Review the listing and copy each line that holds the word "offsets".
*** Block opens ***
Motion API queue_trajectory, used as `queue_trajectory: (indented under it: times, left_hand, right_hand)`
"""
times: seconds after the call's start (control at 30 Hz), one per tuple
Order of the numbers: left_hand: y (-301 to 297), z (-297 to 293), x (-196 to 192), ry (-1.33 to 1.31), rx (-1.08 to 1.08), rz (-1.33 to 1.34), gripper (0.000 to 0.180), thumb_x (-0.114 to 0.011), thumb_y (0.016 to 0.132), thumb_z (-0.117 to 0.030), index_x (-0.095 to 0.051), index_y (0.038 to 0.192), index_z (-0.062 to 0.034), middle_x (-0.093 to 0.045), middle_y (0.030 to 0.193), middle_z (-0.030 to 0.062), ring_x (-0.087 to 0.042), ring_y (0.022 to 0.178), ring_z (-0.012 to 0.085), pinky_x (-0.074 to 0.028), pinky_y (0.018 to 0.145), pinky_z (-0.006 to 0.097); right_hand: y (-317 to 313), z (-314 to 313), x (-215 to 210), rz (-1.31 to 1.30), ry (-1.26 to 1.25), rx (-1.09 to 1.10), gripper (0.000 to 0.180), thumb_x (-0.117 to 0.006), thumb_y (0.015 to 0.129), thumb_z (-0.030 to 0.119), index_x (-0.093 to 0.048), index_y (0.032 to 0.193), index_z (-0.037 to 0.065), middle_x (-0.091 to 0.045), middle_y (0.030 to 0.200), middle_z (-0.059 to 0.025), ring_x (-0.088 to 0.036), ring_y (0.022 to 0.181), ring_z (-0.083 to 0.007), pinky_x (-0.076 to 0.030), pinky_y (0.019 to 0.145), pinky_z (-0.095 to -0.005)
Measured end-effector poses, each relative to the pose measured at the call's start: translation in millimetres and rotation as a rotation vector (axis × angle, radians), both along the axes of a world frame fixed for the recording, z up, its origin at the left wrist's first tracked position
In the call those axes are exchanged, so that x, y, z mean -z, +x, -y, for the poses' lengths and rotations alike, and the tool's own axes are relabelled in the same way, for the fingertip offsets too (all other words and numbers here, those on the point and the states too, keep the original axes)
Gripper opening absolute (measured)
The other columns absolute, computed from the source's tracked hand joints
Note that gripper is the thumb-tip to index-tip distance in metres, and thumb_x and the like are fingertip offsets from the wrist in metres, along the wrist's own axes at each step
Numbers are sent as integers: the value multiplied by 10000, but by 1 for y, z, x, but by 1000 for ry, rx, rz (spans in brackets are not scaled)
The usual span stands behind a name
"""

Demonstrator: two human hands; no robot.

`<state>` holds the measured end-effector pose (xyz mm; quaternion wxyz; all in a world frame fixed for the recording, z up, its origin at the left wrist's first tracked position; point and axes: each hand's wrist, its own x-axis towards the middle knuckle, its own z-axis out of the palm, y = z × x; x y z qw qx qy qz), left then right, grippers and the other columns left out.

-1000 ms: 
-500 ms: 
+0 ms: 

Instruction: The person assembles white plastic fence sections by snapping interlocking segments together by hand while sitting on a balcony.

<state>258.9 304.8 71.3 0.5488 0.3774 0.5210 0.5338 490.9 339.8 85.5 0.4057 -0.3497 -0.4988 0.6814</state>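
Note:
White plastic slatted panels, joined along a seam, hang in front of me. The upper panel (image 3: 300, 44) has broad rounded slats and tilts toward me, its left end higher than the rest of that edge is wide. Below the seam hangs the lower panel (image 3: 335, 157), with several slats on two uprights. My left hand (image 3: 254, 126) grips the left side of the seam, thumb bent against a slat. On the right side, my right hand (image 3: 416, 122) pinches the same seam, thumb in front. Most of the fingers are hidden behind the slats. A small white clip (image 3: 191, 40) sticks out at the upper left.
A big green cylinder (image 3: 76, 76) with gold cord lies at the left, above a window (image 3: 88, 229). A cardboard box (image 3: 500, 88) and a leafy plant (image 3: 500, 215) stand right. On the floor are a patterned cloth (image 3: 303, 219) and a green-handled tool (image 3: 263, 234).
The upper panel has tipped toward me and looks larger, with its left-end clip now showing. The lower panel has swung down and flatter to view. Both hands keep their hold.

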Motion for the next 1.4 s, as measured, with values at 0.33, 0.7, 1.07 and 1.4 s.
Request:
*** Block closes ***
> TASK OUTPUT:
In the call those axes are exchanged, so that x, y, z mean -z, +x, -y, for the poses' lengths and rotations alike, and the tool's own axes are relabelled in the same way, for the fingertip offsets too (all other words and numbers here, those on the point and the states too, keep the original axes)
Note that gripper is the thumb-tip to index-tip distance in metres, and thumb_x and the like are fingertip offsets from the wrist in metres, along the wrist's own axes at each step

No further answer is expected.